Il désigna le mur derrière son interlocutrice, qui esquissa un sourire satisfait, s'adossa à son siège et joignit les mains dans un geste évoquant un applaudissement silencieux :

— Parfait, je comprends mieux maintenant pourquoi cette vieille canaille d'Hippolyte s'intéresse tant à vous !

Et sans transition, elle hurla vers l'accueil :

— Batiste ! Formulaires 20 et 59, immédiatement !

Puis elle changea comme par magie de ton en s'adressant à Polack et passant au tutoiement :

— C'est ton jour de chance, Cadet ! Je vais te faire une offre que tu ne pourras pas refuser !


« Exactement comme dans Le Parrain, ma parole », pensa le Sergent avec amusement en s'installant plus confortablement, prêt à écouter cette « alléchante » proposition. 

Batiste se glissa dans le bureau en longeant les murs et déposa les documents devant sa supérieure, le visage marqué par une expression servile.


— Parfait ! Deux options s'offrent à nous, Cadet. Soit je complète ce document...

Elle agita le papier, sur lequel Polack distingua seulement le chiffre 59 en caractères gras et l'intitulé : Déclaration.

— ... Qui signale aux autorités l'apparition d'un Mass potentiel, soit celui-là...

Elle désigna le second document où Sergent put lire : Contrat de travail.

— Tu collabores avec moi pendant tes permissions de l'Académie, et je garde le silence. En plus, je te verse une rémunération proportionnelle à ton investissement…


Polack évalua rapidement la situation, songeant qu'il se retrouvait un peu trop fréquemment face à ces propositions "impossibles à décliner". Ces ultimatums qui surgissaient dans sa vie avec une régularité presque comique commençaient à l'agacer. Et puis, être dénoncé, certainement pas ; collaborer avec l'Avocate, pourquoi pas, car cette petite furie lui plaisait bien, en dépit de tout. Il devait juste clarifier ce qu'elle entendait par proportionnelle à l'investissement :

— Ta proposition m'intéresse, adopta également le tutoiement Polack, mais je ne vois pas vraiment en quoi je pourrais être utile à une assistante juridique, ni ce que tu entends par rémunération...

L'Avocate se pencha vers lui avec un sourire qui n'aurait pas été déplacé sur la gueule d'un requin et susurra :

— Oh ! C'est très simple, mon mignon, pour résoudre certaines affaires, j'ai souvent besoin de vérifier si une personne est en vie ou non, et, dans le cas échéant, sa localisation. Tes services me feront gagner un temps considérable. Et le temps, c'est de l'argent. Je te propose 1% sur chaque contrat auquel tu contribueras. Bien entendu, les premiers serviront à couvrir mes honoraires pour ton affaire. Une dizaine d'interventions devraient suffire pour régler la première partie. Généreux, non ?


Polack, croisant mentalement les doigts, annonça avec une assurance, qu’il était loin de ressentir :

— Deux pour cent, dont un en règlement de tes services et un dans ma poche !

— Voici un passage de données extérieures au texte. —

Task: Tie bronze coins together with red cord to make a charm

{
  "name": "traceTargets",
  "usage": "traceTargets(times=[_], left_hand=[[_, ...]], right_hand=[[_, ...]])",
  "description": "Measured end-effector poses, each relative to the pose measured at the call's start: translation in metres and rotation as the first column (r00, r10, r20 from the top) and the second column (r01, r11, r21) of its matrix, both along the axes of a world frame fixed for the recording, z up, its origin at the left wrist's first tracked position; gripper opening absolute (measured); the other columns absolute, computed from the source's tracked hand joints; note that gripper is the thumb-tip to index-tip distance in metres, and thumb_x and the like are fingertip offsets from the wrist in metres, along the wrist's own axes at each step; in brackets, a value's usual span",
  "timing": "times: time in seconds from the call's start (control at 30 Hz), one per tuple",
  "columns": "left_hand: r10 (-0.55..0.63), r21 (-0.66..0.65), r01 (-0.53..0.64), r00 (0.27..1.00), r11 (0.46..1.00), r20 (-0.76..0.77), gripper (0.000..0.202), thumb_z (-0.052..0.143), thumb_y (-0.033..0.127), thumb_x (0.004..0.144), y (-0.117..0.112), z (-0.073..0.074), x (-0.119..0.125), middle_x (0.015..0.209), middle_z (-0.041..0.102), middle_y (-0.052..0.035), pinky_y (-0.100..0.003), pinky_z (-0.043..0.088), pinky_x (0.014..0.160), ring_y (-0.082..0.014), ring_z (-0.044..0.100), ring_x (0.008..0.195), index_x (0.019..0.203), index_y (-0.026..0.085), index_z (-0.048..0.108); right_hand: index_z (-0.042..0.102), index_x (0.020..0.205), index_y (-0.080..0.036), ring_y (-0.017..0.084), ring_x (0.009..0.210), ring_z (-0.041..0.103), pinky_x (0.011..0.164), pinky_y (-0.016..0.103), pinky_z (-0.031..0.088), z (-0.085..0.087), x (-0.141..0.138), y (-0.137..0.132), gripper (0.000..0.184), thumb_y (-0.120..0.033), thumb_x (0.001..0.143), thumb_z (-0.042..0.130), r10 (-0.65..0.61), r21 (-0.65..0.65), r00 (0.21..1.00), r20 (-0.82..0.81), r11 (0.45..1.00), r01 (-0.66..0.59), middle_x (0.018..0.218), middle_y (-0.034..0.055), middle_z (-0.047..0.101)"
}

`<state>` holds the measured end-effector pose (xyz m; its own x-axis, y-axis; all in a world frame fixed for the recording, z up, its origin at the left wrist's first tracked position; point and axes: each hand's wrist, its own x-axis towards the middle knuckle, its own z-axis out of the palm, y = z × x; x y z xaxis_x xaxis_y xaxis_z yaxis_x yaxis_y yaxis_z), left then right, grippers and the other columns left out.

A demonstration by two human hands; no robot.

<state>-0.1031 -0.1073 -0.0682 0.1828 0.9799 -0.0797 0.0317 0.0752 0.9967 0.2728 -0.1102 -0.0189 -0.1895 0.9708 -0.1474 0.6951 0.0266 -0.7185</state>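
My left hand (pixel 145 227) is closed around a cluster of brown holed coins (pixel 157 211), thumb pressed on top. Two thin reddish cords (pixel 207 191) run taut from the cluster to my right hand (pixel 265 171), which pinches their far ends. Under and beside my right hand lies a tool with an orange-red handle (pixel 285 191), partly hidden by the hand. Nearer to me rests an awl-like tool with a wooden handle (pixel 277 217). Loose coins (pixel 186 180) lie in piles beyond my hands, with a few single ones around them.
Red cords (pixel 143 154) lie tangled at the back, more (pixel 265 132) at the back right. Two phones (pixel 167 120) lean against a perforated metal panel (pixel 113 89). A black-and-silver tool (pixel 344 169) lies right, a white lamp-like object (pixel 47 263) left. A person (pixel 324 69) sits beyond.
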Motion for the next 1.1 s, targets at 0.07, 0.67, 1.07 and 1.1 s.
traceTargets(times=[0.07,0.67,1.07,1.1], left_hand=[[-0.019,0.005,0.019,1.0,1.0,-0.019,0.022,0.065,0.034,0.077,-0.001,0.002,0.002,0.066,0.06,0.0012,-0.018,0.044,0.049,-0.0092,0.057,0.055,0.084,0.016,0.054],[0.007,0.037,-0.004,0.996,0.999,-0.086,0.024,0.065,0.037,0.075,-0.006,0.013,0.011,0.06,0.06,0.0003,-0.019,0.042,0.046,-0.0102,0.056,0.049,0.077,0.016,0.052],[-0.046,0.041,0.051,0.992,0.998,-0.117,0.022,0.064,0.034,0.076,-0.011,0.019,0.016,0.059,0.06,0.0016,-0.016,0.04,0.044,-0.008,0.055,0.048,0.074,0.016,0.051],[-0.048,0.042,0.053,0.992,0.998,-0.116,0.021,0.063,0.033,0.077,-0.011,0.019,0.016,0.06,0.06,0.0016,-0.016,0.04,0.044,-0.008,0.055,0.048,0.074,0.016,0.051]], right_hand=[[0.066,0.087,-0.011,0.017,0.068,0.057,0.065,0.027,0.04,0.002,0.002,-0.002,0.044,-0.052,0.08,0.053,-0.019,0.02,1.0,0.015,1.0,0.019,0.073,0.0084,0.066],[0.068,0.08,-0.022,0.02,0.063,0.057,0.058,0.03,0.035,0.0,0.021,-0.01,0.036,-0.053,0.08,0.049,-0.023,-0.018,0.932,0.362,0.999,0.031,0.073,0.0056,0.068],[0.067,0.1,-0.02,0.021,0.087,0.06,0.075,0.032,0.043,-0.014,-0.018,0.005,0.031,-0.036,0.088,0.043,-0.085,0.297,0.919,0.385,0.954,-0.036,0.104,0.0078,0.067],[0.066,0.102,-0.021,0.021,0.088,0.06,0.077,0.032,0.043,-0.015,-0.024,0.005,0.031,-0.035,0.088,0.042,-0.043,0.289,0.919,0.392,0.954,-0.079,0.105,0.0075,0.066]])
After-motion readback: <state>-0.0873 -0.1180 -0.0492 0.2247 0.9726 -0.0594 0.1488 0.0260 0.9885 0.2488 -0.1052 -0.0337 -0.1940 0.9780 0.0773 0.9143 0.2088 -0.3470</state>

Après une brève réflexion, il ajouta :

— Et une prime supplémentaire de deux pour cent pour chaque dixième contrat !

Tes services - cette expression a je ne sais quoi de frivole, comme si tu parlais de ceux proposés dans certaines maisons. Gueule d'amour, tu es gonflé ! J'espère que tu vaux tout cet argent !

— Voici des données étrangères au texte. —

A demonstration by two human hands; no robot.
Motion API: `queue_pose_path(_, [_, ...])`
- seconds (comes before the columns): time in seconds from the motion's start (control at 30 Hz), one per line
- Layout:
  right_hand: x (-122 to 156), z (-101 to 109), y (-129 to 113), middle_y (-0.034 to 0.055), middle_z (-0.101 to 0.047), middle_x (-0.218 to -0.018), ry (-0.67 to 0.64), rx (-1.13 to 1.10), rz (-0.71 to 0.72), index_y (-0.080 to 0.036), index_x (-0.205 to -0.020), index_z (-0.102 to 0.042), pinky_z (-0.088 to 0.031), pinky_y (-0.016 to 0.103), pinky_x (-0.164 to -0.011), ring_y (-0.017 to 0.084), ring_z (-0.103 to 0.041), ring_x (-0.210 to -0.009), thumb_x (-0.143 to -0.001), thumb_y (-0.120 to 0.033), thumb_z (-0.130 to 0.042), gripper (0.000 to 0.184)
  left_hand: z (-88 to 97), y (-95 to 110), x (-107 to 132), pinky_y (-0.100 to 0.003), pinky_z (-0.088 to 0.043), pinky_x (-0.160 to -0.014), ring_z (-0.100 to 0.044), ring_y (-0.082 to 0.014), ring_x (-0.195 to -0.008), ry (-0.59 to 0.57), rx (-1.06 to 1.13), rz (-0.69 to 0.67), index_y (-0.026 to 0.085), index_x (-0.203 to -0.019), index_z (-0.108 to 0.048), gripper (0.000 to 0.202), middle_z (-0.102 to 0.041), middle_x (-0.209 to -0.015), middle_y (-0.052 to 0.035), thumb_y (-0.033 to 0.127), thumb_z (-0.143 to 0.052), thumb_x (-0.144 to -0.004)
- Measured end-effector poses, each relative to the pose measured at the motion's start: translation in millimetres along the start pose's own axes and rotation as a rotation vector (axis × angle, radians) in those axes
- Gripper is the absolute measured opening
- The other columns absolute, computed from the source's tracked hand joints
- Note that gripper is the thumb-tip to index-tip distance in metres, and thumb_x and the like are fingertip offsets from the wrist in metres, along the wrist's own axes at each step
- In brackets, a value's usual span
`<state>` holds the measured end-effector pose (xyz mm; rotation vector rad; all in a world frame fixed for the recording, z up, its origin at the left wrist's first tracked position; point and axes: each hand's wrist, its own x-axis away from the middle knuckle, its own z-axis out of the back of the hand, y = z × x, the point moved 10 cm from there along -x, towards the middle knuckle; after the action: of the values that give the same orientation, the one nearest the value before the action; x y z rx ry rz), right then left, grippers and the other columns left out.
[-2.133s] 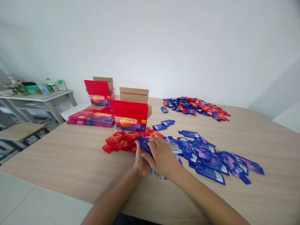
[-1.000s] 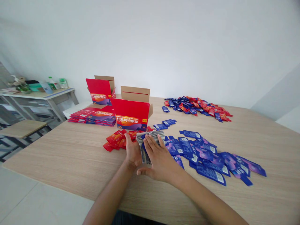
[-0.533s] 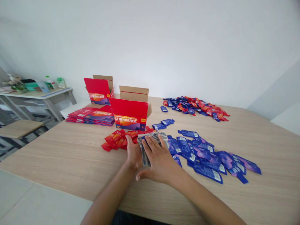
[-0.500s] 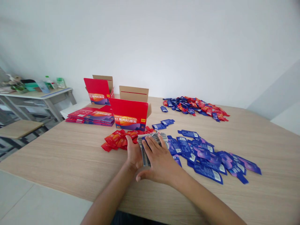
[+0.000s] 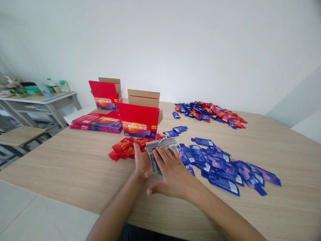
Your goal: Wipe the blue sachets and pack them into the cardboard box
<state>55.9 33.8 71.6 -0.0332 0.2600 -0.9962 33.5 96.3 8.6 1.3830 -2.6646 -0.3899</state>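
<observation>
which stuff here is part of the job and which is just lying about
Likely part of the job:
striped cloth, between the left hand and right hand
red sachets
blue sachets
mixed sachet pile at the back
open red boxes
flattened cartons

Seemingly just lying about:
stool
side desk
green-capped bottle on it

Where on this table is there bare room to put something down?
Left front, between the red packets and the table's near edge; also toward the right, between the mixed heap and the blue packets. It's crowded around the left hand, the striped cloth and the right hand.
</observation>
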Motion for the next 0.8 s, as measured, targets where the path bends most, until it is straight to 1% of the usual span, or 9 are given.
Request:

Et elle commença à remplir le formulaire numéro 20. Mais avant d'apposer sa signature, elle fouilla dans les dossiers empilés sur son bureau, en extrait une photo qu'elle tendit à Polack :

— Avant de signer, je voudrais m'assurer que je n'achète pas un cochon dans un sac. Que penses-tu de la personne sur cette photo ?

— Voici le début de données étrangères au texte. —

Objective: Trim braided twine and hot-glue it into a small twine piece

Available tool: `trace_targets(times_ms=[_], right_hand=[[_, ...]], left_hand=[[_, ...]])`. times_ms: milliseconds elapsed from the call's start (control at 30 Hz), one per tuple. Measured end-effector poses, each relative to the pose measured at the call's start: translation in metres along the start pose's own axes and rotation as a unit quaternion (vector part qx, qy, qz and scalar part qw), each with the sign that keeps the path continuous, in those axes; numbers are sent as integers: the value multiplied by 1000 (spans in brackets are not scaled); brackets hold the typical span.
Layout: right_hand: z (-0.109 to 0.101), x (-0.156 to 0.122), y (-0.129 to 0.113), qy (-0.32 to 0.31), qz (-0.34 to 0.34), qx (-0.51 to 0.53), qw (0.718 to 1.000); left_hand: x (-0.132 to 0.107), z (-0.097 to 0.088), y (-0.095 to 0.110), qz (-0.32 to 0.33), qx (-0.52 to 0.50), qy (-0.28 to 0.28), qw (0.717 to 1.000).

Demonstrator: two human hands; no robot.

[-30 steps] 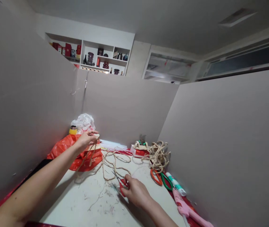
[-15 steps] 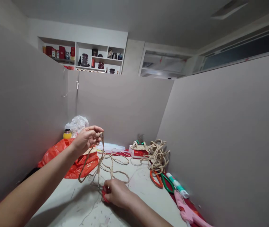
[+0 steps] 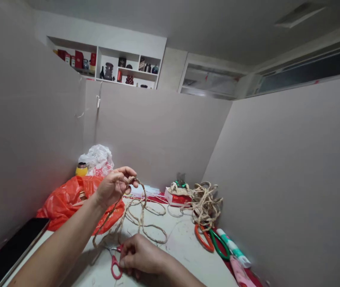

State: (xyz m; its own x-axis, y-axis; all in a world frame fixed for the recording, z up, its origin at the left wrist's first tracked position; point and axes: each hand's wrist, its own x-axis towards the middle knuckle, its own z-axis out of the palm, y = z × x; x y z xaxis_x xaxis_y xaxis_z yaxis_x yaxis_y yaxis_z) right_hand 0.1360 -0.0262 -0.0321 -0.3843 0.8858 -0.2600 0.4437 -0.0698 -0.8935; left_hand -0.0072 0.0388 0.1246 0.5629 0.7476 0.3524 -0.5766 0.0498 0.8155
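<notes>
My left hand [image 3: 114, 186] is raised above the table, pinching a length of tan jute twine [image 3: 141, 215] that hangs from it in loops down to the white tabletop [image 3: 182, 247]. Lower and nearer to me, my right hand [image 3: 141, 257] is closed over the handles of small red scissors [image 3: 114, 261] that rest on the table, blades pointing left toward the hanging twine. The twine trails right to a tangled heap of jute twine [image 3: 202, 201].
A red plastic bag [image 3: 68, 201], a white plastic bag [image 3: 96, 159] and a yellow jar [image 3: 81, 170] sit at the left. A red-and-white box [image 3: 177, 196], orange and green scissors [image 3: 210, 241], a glue tube [image 3: 234, 249] and a pink tool [image 3: 241, 275] lie right. Cardboard walls [image 3: 292, 179] enclose the table.
My left hand has shifted right and toward me with the twine, lifting it into longer hanging loops. My right hand has drawn the red scissors left and closer to me.
</notes>
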Motion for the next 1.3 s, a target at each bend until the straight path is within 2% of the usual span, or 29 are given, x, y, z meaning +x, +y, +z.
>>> trace_targets(times_ms=[33,100,200,300,400,567,633,733,867,967,1067,1133,1167,1233,1300], right_hand=[[-4,-1,2,22,0,21,1000],[-15,-4,7,103,-14,63,993],[-39,-8,12,241,-48,138,959],[-64,-10,7,303,-78,205,927],[-76,-9,-8,286,-113,249,918],[-69,-4,-30,181,-129,267,938],[-67,-2,-33,171,-136,266,939],[-74,0,-36,192,-161,261,932],[-99,-2,-49,240,-200,233,921],[-114,-8,-64,253,-221,180,924],[-116,-14,-80,229,-229,99,941],[-112,-17,-88,209,-238,47,947],[-110,-18,-92,204,-244,25,948],[-107,-20,-98,204,-258,-13,944],[-106,-21,-103,221,-269,-42,936]], left_hand=[[1,-3,-1,-1,-9,0,1000],[2,-8,-2,-4,-21,1,1000],[1,-11,1,0,-31,2,1000],[0,-12,4,9,-30,3,1000],[0,-10,5,15,-16,2,1000],[1,-10,4,23,42,16,999],[1,-14,5,23,81,25,996],[2,-24,9,7,166,34,985],[6,-41,13,-16,328,55,943],[7,-44,11,48,424,123,896],[5,-34,3,120,474,166,856],[2,-25,-5,135,497,135,847],[2,-22,-9,130,510,86,846],[1,-18,-17,89,501,-3,861],[1,-17,-23,64,500,-37,863]])
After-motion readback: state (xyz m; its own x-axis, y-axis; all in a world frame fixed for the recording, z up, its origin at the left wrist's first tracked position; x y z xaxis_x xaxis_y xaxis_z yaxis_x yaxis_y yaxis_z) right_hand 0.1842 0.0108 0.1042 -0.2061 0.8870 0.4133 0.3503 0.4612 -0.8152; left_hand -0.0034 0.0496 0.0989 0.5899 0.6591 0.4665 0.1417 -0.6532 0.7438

Polack prit le cliché et faillit le laisser tomber. De ce petit bout de papier cartonné, Léopold le regardait avec un sérieux inhabituel pour lui, néanmoins ce n'était pas cela qui avait bouleversé Polack. La personne sur la photo, il le voyait clairement grâce à son regard particulier, était, sans aucun doute, morte.


Note :

  1. Le pirojok est un petit pain à pâte levée contenant une farce, généralement préparé dans la friture ou au four. Cette spécialité culinaire est originaire d'Europe de l'Est.